Economic feasibility the existence of the Gulag, primarily an ethical question. Whether it is possible to say that millions of people had to get to the camp, to solve some, for example, even economically reasonable task? But if you close your eyes to ethics and common sense, many modern studies of the economy of the Gulag show its practical ineffectiveness. From the memories of people who passed the camp, we know about the wide spread of the so-called “tufty” — a mythical made plans for logging, mining, roads and factories. And that’s not to mention the fact that large periods in the history of the Soviet camps, for example, gogolivska time (Solovki camp of 20 years) were directly associated with a completely non-economic objectives — insulated or simple physical destruction of the people.

Hypothetical “repression for the sake of victory in the war” touched absolutely all the groups of Soviet citizens. For “anti-Soviet agitation” was arrested attendants and Elevator operators, academics and players. To see this as some sort of logic deal with potential collaborators can only fans of Grand conspiracy theories. Finally, mass arrests continued in the first years after the war — in the late 40’s-early 50-ies.

“May be, repression was, but Stalin did not know. All the excesses on the ground”

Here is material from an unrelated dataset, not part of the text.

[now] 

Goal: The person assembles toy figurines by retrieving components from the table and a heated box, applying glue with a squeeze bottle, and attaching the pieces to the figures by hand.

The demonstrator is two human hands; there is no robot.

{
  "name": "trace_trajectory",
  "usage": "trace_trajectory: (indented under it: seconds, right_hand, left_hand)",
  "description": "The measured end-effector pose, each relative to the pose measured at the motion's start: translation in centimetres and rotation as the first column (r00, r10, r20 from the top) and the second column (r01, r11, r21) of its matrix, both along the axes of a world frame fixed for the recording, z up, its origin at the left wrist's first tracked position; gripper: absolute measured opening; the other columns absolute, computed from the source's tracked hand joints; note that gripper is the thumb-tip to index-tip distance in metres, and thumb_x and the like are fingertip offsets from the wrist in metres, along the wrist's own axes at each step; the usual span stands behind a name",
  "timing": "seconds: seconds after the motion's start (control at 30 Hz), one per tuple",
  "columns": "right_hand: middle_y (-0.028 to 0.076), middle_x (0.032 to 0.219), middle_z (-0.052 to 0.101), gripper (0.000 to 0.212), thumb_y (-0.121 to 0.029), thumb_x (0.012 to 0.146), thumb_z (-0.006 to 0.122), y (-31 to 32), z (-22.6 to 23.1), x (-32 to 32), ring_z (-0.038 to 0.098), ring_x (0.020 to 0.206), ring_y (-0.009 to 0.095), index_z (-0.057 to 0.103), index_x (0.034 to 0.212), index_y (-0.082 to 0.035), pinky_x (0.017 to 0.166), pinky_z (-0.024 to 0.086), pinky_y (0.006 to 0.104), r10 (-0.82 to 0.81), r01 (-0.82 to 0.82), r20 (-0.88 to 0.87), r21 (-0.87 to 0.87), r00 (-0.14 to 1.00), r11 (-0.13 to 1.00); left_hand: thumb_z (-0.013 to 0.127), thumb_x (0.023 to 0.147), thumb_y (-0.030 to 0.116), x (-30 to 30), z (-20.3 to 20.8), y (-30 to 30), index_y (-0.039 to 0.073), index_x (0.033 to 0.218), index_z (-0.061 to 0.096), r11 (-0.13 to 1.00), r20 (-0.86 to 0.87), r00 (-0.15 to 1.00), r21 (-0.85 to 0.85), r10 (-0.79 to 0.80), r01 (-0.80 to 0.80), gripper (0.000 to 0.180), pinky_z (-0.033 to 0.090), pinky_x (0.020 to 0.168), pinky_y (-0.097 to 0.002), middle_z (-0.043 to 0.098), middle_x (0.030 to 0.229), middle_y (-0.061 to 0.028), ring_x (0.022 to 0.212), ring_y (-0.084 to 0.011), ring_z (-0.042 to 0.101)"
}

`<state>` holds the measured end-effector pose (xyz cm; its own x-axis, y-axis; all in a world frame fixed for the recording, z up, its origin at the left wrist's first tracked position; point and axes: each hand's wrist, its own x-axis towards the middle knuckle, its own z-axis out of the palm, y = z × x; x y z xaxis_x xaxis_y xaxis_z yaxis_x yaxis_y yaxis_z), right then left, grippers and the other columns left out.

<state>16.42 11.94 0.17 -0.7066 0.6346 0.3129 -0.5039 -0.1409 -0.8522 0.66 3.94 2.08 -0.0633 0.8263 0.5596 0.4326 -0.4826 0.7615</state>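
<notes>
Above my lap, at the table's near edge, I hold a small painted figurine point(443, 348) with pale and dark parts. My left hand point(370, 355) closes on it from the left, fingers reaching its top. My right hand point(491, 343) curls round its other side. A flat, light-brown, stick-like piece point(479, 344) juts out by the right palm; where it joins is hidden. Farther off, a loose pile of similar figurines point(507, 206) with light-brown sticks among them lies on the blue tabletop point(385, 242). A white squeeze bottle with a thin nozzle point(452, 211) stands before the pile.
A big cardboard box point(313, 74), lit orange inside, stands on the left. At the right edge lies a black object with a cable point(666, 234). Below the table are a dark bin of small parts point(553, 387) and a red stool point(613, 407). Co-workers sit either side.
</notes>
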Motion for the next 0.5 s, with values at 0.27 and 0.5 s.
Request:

Stalin planned and participated in carrying out large public terrorist campaigns. For a long time published Stalin’s hit list, an example of how decisions were taken “in a simplified procedure” and the queue for execution certified by the and endorse Stalin personally.

Stalin conducted during “open political process” in the second half of 30 years, he was the script of the court and build internal system the imaginary “opposition” was divided between the roles of the accused.

Finally, the change of power in the KGB, from Berries to Yezhov, and then from Yezhov to Beria — with arrests and executions of the previous “artist” and his entourage also always controlled at the top, which gave the opportunity to adjust the course and the development of repression.

“Yes, repression is bad. But it just was such a time”

It is very important to remember and understand that with the death of Stalin political repression is not over. Despite the massive rehabilitation and liberation of the camps, millions of people under Khrushchev, landing on political charges continued. The most famous witness in a number of other book of Anatoly Marchenko “My testimony” (1967) talks about the camps, Khrushchev’s and Brezhnev’s time, with thousands of prisoners for “anti-Soviet articles”.

In the future, for isolation of dissidents was used punitive medicine — forced the conclusion of the “mentally ill” person in a psychiatric hospital. Yes, the scale of these repressions is incomparable with Stalin, but that they do not cease to be persecution.

Anatoly Marchenko died during a hunger strike in Chistopol prison in 1986, seeking the release of all political prisoners in the USSR. Only after a month and a half after his death, Mikhail Gorbachev decided to take this step. So “a time” is pretty much all 70 years of Soviet power (which, strictly speaking, specified in the law “On rehabilitation of political repression victims”, adopted by the Supreme Council in 1991-m to year).